Sadie eating her breakfast via NG tube.

Sadie was sent directly to Children's Memorial Hospital for an immediate admission and NG tube placement. (Standard protocol when a child fails a swallow study.) We were told by the pulminology team at Children's that if we had not found the aspiration, Sadie could have come down with a horrible life-threatening pneumonia. And, if she were to continue to drink, the aspiration could cause lung disease. The pulminology docs said that there are over 70 different mechanisms that must occur in the throat to ensure a safe swallow. Seems amazing that all of us aren't aspirating all the time, right?

This is what a G-Tube looks like.

So...you may ask, where does that leave Sadie? Well, there are few options for a child who aspirates. The most common being a G-Tube. Many girls with Aicardi Syndrome also have G-Tubes. In fact, one of Sadie's good Chicago Aicardi friends, Olivia, just got her G-Tube a few months ago.

In order to mentally prepare for this possible next step, we met with the surgeon this week who would perform the G-Tube operation. He provided us with pros and cons of G-Tubes. The pros being ease of medication administration, hydration, and most importantly - no aspiration. We have spoken to Sadie's team at Children's Memorial who have advised us to take our time with making this decision. They have offered to repeat a swallow study in 3-6 months to see if her swallow has improved.

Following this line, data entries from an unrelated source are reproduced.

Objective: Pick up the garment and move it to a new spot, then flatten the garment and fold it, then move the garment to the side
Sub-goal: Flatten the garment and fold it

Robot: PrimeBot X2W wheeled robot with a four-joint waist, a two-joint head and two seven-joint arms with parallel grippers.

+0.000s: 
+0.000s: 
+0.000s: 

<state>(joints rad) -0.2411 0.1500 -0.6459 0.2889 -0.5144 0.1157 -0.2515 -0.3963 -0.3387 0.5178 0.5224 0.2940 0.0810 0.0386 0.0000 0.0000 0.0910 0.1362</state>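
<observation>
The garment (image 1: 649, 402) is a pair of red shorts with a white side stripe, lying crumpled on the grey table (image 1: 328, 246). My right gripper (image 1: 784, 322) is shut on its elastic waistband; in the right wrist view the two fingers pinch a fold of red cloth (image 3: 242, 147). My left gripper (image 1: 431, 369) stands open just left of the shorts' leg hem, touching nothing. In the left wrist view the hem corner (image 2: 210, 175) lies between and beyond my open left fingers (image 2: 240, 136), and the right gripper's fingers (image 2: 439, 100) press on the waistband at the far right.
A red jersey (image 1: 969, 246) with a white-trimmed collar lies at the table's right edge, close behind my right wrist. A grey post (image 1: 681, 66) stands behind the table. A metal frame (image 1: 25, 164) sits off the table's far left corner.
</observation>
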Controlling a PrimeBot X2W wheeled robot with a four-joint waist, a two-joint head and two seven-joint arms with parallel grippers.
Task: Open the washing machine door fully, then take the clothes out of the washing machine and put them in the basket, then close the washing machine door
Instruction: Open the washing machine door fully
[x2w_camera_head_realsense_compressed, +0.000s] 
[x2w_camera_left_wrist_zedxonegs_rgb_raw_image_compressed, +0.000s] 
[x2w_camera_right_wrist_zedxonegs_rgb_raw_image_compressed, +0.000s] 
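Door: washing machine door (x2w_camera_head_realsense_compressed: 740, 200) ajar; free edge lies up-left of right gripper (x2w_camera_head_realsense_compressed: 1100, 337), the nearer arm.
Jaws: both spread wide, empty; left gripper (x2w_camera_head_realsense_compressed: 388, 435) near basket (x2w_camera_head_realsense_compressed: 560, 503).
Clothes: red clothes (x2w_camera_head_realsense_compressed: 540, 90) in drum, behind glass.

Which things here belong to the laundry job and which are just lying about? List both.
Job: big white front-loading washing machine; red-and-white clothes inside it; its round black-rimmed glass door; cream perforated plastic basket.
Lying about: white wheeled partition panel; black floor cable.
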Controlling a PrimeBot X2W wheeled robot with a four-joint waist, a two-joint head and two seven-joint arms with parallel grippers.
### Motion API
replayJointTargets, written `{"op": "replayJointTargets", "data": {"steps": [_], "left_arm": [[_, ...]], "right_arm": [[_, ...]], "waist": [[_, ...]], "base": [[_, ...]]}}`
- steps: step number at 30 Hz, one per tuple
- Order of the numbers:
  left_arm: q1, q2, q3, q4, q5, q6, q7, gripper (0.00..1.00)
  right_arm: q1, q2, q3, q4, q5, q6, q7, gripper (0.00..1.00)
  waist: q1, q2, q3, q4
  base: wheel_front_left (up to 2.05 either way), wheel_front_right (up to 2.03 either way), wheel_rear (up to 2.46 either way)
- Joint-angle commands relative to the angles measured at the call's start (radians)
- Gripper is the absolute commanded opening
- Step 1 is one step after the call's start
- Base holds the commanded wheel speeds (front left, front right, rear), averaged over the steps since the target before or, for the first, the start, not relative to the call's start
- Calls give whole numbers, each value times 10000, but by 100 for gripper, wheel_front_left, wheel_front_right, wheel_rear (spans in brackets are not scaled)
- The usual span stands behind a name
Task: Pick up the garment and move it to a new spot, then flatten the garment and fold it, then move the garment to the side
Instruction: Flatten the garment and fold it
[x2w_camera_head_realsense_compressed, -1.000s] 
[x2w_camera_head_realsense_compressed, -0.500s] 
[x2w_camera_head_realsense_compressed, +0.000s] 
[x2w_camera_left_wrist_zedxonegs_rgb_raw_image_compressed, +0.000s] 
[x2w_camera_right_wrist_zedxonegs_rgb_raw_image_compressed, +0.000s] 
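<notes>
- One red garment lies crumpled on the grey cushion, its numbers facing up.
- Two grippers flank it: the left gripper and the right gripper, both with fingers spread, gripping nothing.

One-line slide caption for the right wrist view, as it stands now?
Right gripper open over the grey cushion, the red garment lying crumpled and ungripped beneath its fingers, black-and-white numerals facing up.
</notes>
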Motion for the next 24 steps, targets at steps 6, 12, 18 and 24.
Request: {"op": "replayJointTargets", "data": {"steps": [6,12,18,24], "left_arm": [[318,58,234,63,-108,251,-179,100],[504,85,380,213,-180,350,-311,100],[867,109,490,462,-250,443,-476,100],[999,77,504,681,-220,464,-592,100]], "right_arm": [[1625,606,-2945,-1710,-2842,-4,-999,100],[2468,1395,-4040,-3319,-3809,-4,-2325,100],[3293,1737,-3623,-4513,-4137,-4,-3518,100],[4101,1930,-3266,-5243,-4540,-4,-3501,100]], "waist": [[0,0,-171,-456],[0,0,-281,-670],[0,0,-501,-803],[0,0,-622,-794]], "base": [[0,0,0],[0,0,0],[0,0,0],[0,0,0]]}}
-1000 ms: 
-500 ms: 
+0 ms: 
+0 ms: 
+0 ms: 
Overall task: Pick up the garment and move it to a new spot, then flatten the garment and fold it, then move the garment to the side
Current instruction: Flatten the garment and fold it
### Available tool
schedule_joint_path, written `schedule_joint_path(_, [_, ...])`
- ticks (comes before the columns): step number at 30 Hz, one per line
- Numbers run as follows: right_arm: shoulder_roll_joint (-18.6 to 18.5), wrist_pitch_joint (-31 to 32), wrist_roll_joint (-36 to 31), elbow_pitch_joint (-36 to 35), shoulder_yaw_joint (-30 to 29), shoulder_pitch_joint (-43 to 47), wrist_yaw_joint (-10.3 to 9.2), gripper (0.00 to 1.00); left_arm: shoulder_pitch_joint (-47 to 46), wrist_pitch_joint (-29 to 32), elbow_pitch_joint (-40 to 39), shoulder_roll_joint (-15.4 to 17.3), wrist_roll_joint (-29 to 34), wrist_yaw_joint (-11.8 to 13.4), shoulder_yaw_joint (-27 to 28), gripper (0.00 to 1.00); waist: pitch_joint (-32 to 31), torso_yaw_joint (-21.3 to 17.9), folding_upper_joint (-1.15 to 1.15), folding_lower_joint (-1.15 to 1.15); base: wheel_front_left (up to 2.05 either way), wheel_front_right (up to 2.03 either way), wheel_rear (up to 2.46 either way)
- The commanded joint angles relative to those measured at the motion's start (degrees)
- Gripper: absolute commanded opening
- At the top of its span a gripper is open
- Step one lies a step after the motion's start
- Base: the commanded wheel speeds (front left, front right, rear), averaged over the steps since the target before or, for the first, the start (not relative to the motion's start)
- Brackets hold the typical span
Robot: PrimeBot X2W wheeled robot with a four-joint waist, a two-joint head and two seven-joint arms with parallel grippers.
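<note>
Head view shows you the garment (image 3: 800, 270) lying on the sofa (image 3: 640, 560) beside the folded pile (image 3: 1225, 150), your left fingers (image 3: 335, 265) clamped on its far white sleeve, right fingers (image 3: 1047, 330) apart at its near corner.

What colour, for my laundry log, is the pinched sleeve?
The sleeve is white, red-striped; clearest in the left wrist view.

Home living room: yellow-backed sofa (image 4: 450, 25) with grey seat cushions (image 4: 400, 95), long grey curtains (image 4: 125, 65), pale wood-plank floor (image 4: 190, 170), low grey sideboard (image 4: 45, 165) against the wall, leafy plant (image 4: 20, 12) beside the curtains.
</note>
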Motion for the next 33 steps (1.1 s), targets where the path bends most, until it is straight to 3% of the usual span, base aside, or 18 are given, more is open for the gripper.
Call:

By that point, we can do more research and become more comfortable should the G-tube be the path she must go down.

Luckily, she is still able to eat pureed food (baby foods), so we've been feeding her her favorite keto-friendly food - mashed banana with butter. While we are disheartened and saddened by another "normal" being taken away from Sadie for the time being, we are grateful that it didn't develop into something even worse.